■ Task to complete: Copy each line below that has "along".

-- Opening Marker --

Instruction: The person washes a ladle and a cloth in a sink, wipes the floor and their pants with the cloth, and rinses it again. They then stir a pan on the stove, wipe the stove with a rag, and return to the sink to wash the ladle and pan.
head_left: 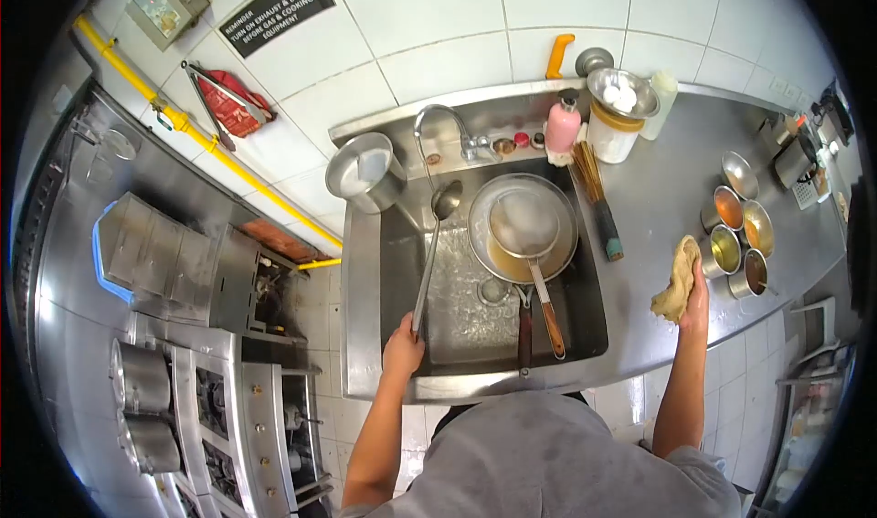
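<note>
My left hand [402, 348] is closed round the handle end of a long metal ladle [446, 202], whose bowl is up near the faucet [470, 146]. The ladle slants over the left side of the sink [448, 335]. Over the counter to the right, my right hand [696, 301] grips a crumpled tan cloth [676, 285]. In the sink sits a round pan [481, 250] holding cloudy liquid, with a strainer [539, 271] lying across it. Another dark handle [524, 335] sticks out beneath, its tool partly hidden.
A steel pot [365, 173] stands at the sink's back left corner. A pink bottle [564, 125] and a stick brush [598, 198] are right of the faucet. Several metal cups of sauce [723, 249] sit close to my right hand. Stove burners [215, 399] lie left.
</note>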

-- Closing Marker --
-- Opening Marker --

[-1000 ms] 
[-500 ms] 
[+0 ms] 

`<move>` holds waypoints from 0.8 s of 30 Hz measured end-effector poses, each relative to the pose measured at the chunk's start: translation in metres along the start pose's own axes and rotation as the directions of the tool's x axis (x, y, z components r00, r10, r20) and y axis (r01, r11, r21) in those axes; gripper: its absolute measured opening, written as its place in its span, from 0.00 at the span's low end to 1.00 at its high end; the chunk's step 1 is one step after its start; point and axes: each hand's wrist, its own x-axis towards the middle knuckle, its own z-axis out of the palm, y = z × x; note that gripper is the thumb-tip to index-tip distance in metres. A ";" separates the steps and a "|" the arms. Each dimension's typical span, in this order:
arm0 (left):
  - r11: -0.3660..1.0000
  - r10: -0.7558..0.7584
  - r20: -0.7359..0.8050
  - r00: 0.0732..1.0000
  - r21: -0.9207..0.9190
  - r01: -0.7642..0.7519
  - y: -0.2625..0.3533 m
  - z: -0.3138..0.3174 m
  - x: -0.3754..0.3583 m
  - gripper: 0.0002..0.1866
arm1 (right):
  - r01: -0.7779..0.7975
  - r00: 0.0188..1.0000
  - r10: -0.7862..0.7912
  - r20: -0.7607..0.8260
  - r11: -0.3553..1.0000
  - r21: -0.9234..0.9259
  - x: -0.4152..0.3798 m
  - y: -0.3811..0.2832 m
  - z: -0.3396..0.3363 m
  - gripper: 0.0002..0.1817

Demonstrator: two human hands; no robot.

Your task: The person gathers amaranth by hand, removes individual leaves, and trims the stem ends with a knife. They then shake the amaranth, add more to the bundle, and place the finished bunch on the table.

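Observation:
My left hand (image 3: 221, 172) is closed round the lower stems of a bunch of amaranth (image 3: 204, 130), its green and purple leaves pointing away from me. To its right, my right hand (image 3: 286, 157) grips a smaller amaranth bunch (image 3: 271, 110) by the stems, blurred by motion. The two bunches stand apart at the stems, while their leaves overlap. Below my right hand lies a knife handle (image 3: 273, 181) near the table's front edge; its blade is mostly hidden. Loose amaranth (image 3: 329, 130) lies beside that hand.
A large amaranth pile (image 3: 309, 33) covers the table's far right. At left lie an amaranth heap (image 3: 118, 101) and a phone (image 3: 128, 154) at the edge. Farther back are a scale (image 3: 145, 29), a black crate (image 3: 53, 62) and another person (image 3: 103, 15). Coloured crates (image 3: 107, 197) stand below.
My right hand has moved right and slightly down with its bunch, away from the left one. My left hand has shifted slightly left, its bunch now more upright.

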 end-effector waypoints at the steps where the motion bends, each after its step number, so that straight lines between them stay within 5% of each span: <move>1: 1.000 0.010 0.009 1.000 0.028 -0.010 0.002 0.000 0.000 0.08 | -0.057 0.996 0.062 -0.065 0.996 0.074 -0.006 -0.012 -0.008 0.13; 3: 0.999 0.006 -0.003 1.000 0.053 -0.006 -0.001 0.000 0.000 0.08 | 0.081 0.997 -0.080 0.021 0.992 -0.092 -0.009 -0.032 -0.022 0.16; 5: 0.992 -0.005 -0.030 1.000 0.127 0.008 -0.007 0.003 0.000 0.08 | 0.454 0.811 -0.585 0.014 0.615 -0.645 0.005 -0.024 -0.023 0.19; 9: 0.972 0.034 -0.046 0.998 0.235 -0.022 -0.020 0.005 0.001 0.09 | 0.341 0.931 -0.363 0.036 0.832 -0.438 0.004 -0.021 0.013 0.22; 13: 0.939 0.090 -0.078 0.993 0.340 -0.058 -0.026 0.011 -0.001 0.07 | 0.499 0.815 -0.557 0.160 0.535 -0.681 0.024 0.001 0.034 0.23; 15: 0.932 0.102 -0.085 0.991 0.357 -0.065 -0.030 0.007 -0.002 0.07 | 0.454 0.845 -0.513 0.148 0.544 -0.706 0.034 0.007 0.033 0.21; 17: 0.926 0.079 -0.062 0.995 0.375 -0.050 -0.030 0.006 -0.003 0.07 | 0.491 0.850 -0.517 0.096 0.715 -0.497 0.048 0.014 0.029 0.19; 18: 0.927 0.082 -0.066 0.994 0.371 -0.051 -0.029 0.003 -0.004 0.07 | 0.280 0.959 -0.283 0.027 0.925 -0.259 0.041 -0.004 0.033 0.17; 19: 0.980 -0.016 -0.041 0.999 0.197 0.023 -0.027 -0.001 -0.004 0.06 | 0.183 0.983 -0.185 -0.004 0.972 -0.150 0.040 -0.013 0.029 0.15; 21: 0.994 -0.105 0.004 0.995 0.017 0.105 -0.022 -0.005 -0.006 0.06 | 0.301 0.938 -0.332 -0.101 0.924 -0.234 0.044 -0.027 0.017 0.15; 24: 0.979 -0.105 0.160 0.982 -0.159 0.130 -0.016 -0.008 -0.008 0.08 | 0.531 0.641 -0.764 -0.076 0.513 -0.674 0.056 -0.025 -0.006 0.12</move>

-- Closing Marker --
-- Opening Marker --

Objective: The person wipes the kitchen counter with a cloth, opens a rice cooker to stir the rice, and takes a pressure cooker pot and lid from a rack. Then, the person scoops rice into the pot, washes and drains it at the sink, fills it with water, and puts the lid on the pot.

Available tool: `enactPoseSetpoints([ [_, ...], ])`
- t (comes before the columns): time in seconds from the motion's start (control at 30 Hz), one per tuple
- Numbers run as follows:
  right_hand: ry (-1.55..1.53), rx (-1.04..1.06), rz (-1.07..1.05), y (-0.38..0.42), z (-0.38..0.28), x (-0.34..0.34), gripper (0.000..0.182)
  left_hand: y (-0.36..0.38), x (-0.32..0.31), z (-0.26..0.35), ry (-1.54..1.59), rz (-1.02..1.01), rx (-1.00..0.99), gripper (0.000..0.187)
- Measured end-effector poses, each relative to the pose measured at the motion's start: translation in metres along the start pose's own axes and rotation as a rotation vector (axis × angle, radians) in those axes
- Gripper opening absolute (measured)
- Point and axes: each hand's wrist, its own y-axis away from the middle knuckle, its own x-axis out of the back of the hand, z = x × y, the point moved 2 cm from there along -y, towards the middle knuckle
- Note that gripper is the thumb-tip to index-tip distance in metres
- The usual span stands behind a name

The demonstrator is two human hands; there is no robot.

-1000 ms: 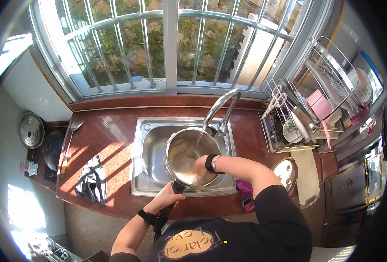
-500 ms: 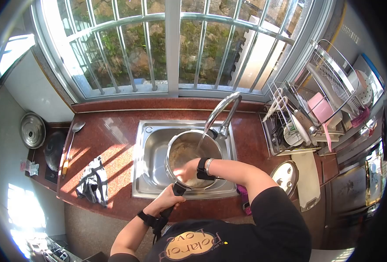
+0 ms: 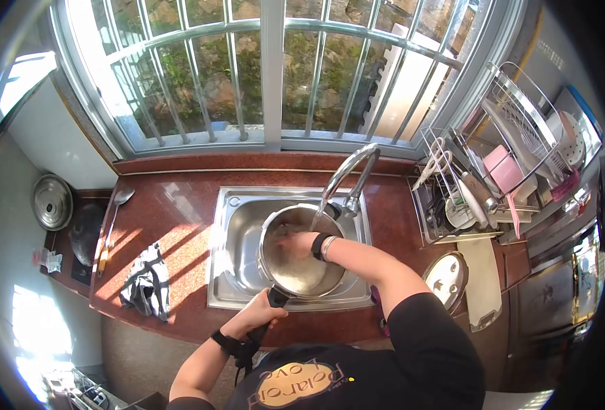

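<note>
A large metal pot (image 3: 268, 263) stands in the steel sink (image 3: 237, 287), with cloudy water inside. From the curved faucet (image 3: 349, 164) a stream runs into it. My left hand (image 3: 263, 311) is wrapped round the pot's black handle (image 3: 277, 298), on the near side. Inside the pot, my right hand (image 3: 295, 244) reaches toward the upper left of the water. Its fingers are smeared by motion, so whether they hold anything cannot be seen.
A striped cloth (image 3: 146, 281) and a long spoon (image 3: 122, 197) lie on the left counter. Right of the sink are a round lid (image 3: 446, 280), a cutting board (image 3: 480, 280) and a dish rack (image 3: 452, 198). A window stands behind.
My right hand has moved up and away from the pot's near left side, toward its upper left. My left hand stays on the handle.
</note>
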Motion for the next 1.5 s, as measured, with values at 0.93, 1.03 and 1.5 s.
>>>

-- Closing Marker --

■ Solution to the problem:
`<move>` holds waypoints from 0.8 s of 30 Hz measured end-effector poses, each relative to the pose measured at the chunk's start: translation in metres along the start pose's own axes and rotation as the directions of the tool's x axis (x, y, z components r00, r10, r20) and y axis (r01, r11, r21) in those axes; gripper: its absolute measured opening, written as its place in its span, from 0.00 at the span's low end to 1.00 at its high end; the chunk's step 1 is one step after its start; point and axes: each hand's wrist, its own x-axis towards the middle knuckle, its own z-axis out of the palm, y = z × x; note that gripper is the thumb-tip to index-tip distance in metres. A ";" separates the steps and a "|" the arms. Each dimension's typical span, in this order:
- Measured end-effector poses, each relative to the pose measured at the motion's start: translation in metres along the start pose's own axes and rotation as a rotation vector (axis × angle, radians) in those axes
- Point and axes: each hand's wrist, its own y-axis away from the middle knuckle, its own x-axis out of the back of the hand, z = x × y, the point moved 2 cm from there along -y, towards the middle knuckle

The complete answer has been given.